Problem details ▸ Report how many lines in the records hold the string "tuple"; give the number and nothing else.

Excerpts from a dataset ▸
*-*-*

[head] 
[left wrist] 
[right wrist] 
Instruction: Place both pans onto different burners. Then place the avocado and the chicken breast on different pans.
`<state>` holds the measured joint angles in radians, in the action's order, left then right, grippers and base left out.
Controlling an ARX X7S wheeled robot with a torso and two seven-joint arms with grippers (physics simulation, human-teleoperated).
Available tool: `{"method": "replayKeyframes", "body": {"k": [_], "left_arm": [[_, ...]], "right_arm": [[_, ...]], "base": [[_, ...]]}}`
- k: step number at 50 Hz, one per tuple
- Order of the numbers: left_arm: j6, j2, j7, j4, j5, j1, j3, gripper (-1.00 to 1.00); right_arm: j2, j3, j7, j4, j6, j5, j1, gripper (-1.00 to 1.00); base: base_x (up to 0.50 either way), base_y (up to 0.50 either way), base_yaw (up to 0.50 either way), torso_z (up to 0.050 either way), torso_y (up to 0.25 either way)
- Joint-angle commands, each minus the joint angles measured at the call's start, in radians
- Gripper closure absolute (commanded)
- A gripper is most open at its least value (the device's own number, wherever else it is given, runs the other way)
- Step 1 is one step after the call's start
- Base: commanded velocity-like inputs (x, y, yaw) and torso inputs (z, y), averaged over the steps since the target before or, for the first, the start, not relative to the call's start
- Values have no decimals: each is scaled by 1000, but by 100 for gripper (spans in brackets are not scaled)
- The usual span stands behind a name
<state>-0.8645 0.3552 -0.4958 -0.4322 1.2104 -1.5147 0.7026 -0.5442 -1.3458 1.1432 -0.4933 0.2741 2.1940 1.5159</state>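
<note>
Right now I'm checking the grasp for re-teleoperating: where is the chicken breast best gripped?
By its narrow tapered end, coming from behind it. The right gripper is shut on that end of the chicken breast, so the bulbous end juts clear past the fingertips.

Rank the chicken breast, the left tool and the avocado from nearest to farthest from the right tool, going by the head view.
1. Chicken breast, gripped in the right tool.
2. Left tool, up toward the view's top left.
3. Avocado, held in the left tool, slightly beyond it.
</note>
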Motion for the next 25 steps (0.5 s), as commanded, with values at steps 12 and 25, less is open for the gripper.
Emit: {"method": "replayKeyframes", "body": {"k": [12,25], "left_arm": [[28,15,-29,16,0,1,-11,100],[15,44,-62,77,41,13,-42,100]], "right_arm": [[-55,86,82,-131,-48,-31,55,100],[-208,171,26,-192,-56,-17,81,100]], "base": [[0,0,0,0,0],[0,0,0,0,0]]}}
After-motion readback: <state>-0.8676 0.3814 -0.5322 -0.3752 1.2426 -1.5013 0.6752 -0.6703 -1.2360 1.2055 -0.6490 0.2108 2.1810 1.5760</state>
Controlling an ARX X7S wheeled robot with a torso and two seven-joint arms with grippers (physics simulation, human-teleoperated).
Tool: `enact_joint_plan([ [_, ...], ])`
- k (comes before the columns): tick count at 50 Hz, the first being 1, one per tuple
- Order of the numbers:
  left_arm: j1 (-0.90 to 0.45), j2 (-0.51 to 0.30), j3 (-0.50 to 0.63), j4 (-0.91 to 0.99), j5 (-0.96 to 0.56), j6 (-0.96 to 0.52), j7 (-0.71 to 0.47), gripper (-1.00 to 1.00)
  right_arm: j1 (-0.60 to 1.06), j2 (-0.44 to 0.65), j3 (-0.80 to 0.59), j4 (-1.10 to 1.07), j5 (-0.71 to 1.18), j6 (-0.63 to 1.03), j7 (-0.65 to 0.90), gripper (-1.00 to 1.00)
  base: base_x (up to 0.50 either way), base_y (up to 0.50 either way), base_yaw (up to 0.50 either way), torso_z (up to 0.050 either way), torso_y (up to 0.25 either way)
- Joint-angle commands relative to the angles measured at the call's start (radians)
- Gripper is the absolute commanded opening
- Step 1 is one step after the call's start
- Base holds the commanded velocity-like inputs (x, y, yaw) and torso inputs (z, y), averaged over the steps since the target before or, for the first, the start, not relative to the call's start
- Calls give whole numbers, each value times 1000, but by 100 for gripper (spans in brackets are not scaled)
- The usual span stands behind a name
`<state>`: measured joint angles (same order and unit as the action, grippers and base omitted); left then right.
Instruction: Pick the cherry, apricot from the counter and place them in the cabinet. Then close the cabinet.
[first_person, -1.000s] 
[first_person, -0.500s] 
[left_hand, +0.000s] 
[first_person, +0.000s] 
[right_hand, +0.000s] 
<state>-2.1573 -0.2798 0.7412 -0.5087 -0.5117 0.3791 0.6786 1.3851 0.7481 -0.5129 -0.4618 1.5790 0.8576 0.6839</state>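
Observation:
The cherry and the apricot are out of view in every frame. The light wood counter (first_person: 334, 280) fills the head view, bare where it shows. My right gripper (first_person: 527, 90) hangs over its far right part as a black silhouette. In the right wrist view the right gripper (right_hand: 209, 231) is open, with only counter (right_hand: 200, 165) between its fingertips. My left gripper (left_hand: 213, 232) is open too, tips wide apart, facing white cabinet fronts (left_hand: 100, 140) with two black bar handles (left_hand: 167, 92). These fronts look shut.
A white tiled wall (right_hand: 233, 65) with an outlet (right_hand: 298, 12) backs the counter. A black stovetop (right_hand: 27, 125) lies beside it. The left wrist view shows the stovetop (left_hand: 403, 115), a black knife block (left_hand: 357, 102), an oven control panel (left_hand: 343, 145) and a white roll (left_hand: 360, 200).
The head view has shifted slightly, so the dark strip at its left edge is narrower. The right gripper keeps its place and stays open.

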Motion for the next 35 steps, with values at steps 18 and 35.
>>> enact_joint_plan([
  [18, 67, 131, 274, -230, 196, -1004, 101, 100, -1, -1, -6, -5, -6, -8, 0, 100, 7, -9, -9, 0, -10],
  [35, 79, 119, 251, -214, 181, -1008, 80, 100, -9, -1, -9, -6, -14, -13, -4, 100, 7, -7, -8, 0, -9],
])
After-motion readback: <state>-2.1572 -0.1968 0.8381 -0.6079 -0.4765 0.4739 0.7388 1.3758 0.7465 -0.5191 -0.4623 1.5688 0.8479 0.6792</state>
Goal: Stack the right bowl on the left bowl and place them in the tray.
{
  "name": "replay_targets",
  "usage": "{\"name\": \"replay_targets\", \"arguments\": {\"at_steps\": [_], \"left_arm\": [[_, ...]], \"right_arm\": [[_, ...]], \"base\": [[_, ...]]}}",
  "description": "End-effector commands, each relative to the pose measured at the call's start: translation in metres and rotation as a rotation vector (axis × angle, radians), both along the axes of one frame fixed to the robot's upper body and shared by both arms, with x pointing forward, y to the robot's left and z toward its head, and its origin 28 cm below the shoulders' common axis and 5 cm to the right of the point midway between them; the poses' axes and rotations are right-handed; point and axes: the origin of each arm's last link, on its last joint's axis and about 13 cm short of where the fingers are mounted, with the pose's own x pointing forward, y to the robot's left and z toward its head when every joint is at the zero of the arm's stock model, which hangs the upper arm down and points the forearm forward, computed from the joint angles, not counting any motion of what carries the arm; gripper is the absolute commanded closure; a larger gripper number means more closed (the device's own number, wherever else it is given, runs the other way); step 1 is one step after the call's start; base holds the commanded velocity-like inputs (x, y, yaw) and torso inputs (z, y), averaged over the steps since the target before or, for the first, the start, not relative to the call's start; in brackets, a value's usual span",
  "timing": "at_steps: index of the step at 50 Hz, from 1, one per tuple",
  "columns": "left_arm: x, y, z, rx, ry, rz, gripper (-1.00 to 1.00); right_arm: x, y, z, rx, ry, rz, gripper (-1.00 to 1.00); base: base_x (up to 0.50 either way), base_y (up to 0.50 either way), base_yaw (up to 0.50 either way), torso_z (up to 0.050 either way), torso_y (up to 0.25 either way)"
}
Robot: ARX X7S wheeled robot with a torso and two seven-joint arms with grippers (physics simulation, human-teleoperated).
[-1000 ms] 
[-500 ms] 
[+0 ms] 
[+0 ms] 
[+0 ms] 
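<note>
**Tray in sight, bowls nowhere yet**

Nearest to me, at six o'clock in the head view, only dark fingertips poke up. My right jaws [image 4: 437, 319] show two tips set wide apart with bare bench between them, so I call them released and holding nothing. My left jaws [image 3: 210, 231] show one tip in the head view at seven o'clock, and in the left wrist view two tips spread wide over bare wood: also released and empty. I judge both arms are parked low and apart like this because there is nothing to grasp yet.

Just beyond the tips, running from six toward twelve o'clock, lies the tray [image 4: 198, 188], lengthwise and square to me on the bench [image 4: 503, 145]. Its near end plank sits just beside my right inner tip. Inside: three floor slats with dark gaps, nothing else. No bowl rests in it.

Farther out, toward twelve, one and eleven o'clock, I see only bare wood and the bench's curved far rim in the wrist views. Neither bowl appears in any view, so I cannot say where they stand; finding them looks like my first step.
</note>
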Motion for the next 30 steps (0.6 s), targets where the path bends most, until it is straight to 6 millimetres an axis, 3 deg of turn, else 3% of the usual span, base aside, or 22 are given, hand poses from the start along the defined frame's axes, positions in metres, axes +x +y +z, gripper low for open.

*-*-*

The answer ▸ 3